Chaotic Llama: Hello. Can you hear me?
Aerodynamic Hobbit : Yes, I can hear you now. Can you hear me?
Chaotic Llama: Yes. Okay. Thanks. How are you?
Aerodynamic Hobbit : Good? How are you?
Chaotic Llama: Yeah, great. Thanks. Yeah. So I guess to start with, do you want to tell me a little bit about yourself, your experience, and how long you've been doing the interview prep?
Aerodynamic Hobbit : Yeah, I have around like 10 plus years of software development experience, mostly on the server side programming. And I have been preparing from like, last six months, and I have an on site scheduled from Facebook on in next week.

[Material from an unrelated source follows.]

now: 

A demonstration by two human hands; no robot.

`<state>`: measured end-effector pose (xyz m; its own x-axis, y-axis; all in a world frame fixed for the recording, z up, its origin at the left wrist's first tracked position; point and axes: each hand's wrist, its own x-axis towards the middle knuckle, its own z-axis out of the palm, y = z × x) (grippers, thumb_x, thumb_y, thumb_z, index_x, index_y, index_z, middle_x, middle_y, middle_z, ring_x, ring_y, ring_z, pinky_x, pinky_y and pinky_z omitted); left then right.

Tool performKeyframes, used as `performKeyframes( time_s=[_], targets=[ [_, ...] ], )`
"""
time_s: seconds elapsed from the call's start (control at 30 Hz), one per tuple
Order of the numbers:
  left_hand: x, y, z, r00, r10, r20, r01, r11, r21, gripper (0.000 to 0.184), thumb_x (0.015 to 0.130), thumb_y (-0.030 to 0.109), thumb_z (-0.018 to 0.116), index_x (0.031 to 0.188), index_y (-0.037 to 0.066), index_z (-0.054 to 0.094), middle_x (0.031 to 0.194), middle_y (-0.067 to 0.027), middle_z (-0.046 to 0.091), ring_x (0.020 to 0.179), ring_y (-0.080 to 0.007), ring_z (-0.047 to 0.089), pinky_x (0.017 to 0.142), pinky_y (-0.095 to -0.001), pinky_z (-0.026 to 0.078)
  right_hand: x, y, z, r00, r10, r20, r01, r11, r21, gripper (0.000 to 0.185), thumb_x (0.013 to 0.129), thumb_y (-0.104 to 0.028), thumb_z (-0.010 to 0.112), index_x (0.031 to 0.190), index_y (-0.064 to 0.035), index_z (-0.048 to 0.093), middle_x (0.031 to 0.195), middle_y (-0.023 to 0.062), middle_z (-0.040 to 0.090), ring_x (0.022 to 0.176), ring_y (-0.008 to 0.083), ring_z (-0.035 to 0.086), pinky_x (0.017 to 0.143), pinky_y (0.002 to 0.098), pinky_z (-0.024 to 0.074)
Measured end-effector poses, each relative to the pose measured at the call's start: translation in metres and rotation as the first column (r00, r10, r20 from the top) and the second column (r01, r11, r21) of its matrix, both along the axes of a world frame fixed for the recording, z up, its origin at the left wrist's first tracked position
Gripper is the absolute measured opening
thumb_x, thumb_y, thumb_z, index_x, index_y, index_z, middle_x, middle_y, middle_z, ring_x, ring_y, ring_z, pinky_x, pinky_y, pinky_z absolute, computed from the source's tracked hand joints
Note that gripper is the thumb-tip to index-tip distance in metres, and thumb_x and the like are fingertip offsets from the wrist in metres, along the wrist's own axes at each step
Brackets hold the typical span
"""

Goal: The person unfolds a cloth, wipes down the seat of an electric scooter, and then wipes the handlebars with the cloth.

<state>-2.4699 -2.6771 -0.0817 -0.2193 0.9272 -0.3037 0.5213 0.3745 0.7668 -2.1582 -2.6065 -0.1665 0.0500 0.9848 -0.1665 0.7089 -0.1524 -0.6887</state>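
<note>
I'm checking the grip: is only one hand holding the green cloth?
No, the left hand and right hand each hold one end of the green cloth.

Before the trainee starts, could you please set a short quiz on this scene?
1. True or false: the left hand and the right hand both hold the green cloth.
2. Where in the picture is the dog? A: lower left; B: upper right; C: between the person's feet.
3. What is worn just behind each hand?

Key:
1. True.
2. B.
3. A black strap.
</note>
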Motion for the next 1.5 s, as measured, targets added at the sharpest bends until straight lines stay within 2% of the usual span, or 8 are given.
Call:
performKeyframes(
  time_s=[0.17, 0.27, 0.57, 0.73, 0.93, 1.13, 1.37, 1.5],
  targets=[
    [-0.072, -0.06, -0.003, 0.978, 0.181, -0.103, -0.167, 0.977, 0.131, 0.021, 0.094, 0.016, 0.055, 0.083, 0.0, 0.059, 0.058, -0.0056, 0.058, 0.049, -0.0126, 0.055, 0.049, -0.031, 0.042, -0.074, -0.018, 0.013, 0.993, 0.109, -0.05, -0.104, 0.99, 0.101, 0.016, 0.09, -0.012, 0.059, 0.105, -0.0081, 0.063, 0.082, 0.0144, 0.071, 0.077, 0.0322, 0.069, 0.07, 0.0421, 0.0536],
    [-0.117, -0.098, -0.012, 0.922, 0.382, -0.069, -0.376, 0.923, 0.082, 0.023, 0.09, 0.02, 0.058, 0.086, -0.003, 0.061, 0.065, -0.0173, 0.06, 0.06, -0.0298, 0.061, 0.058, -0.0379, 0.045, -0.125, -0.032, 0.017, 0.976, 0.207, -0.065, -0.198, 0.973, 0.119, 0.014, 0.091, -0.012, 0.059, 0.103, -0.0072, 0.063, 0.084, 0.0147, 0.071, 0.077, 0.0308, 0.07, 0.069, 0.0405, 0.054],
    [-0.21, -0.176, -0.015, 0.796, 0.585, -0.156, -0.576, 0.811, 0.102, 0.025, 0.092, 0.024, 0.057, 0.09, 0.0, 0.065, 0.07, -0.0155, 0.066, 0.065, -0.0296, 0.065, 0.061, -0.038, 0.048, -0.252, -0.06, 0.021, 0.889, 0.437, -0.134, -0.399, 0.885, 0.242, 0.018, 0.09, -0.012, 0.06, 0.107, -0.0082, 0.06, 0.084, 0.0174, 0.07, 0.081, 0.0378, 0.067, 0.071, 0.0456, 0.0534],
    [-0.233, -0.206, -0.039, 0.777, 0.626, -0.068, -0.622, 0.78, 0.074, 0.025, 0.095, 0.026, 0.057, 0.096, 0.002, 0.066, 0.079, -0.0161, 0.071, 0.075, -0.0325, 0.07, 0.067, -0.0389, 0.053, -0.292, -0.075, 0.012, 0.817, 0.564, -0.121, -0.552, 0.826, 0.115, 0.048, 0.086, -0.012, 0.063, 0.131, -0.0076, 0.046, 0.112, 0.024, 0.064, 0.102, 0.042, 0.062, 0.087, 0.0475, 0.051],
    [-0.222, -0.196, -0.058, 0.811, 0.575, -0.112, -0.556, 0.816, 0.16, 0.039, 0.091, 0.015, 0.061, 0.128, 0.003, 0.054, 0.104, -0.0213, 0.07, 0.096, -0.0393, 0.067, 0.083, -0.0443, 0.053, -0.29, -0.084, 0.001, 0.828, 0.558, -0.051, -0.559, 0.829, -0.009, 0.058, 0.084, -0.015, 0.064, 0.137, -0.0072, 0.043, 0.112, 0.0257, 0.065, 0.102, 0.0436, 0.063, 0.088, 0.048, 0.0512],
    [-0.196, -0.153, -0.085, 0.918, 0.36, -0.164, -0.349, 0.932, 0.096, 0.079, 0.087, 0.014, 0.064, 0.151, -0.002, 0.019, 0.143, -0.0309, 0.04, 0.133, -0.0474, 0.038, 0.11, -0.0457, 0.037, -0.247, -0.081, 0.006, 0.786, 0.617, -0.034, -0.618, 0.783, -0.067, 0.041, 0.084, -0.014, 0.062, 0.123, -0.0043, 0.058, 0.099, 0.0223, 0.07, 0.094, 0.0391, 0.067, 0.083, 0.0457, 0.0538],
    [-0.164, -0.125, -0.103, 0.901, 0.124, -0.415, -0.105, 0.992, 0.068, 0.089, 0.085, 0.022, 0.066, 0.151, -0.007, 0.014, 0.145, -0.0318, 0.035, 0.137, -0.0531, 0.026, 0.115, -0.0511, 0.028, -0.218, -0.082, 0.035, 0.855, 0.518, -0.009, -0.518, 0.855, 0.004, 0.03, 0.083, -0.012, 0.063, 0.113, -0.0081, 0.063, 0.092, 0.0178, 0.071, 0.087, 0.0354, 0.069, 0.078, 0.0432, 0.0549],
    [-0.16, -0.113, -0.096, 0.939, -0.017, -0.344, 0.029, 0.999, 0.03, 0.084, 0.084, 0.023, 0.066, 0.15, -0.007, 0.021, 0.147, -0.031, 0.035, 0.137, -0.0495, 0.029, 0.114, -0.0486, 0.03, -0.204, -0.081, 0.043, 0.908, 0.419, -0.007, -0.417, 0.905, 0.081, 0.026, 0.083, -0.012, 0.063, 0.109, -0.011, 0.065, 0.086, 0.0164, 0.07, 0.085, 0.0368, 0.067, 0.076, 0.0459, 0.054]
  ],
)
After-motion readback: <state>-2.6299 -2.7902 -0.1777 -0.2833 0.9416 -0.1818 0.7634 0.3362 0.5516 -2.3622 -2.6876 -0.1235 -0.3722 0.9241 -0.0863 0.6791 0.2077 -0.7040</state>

Chaotic Llama: Oh, awesome. Yeah, I have my, my first phone screen with them in two weeks. Yeah, so I guess to start with, I'll give you a problem. And if you've seen the problem before, then I can give you a different one. But this question will be good, because I think Facebook tends to ask a similar question. So I will, I'll put it here in the comment down here. So you're given the root of a binary tree, and you're standing on the right side of the tree, return all all of the nodes that you can see order from top to bottom. Have you seen this question before?
Aerodynamic Hobbit : Not exactly. So, with our root of moving yourself standing in the right side of the node and the values of the nodes, we can see order from top to bottom. Okay. So, I'm imagining that this tree has at least one node like this root. And the right side view means like, we this binary tree has different levels. And for each level basically we are saying that we have to pick the rightmost node, right? So that will be like the right side view. So for example, if we say like clear something 123456. So, basically, as I said, we will be 136 and we have to return from the order from top to bottom okay. So, one thing that comes to mind that we can do like the first your creation and like level by level, we iterate over the tree and being the last element of the last element of that that level and add it into the result array that we have to return. The only thing... So, then, there may be like depth first search solution as well, but since breadth first search and depth first search in this both case will be like linear complexity, time complexity. So, and from a space point of view also since we will be maintaining a queue here. And in the depth first search space, complexity will be again, in the worst case linear. So we can pick either on the solution like breadth first search or depth first search. So basically, I will be using BFS and then do level traversal was the approach that I'm trying to mention here and then not the last element.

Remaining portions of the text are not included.